→ Prompt
Go through the records, and copy each line in which the string "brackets" is present.

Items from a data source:
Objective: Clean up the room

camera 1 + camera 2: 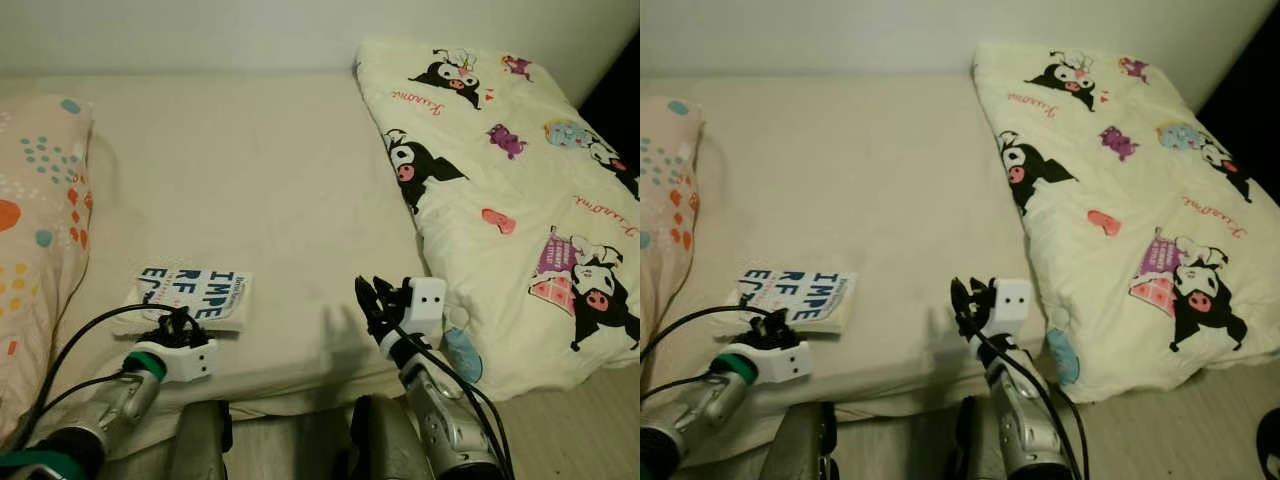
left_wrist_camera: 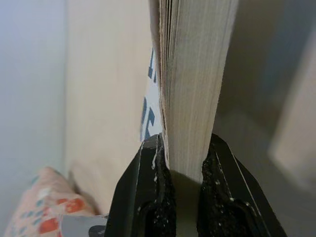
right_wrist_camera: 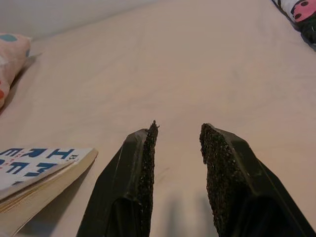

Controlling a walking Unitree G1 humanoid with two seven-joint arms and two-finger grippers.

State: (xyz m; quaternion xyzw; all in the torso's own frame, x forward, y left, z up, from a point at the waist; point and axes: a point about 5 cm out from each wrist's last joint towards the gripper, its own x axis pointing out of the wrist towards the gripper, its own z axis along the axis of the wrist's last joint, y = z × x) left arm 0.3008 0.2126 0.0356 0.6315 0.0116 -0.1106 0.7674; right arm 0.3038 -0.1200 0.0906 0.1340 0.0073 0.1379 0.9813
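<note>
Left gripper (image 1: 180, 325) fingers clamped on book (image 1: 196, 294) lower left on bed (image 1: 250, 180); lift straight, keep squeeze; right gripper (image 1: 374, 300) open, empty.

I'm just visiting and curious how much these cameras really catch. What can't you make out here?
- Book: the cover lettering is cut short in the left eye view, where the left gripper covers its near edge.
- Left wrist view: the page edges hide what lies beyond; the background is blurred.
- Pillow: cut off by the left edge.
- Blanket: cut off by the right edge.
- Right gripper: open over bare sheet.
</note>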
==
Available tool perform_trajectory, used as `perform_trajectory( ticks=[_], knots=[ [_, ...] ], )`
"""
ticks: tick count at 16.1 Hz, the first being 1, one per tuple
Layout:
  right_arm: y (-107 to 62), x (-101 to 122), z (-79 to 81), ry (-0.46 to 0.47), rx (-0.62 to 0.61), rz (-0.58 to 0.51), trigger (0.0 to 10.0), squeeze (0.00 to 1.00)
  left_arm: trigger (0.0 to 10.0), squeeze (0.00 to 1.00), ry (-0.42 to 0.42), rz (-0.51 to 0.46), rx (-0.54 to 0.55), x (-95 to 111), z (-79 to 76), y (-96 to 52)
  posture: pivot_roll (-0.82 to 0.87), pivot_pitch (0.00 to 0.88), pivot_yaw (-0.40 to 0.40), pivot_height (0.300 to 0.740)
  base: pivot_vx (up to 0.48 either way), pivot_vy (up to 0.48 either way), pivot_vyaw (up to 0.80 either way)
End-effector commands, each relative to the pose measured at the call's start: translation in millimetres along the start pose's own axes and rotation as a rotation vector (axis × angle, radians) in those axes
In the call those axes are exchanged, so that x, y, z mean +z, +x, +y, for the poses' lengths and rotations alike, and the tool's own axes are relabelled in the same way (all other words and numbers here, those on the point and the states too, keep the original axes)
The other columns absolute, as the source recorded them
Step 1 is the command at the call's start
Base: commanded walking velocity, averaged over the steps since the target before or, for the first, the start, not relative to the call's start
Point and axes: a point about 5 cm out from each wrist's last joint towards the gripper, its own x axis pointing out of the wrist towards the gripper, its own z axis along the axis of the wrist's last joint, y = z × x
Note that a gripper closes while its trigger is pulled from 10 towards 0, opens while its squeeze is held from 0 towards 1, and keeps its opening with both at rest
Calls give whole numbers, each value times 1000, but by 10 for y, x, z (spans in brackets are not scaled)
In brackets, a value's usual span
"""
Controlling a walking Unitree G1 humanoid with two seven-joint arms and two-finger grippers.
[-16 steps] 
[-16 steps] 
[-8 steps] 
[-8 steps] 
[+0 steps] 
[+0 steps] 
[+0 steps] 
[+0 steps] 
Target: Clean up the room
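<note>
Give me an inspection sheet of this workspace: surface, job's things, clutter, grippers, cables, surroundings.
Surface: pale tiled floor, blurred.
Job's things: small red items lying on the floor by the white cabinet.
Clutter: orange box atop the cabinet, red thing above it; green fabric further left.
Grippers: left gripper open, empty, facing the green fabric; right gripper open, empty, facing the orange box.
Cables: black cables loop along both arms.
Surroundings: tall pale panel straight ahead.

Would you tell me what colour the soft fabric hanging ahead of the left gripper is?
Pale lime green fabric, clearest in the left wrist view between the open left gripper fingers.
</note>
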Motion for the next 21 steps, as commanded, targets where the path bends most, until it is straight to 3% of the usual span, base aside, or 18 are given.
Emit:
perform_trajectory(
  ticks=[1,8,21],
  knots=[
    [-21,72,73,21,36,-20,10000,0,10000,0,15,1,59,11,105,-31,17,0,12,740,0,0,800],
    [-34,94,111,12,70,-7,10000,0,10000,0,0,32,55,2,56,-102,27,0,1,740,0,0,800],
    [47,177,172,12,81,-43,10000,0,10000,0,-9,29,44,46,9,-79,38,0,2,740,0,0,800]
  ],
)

→ Response area
Calls give whole numbers, each value times 1000, but by 10 for y, x, z (spans in brackets are not scaled)
In brackets, a value's usual span

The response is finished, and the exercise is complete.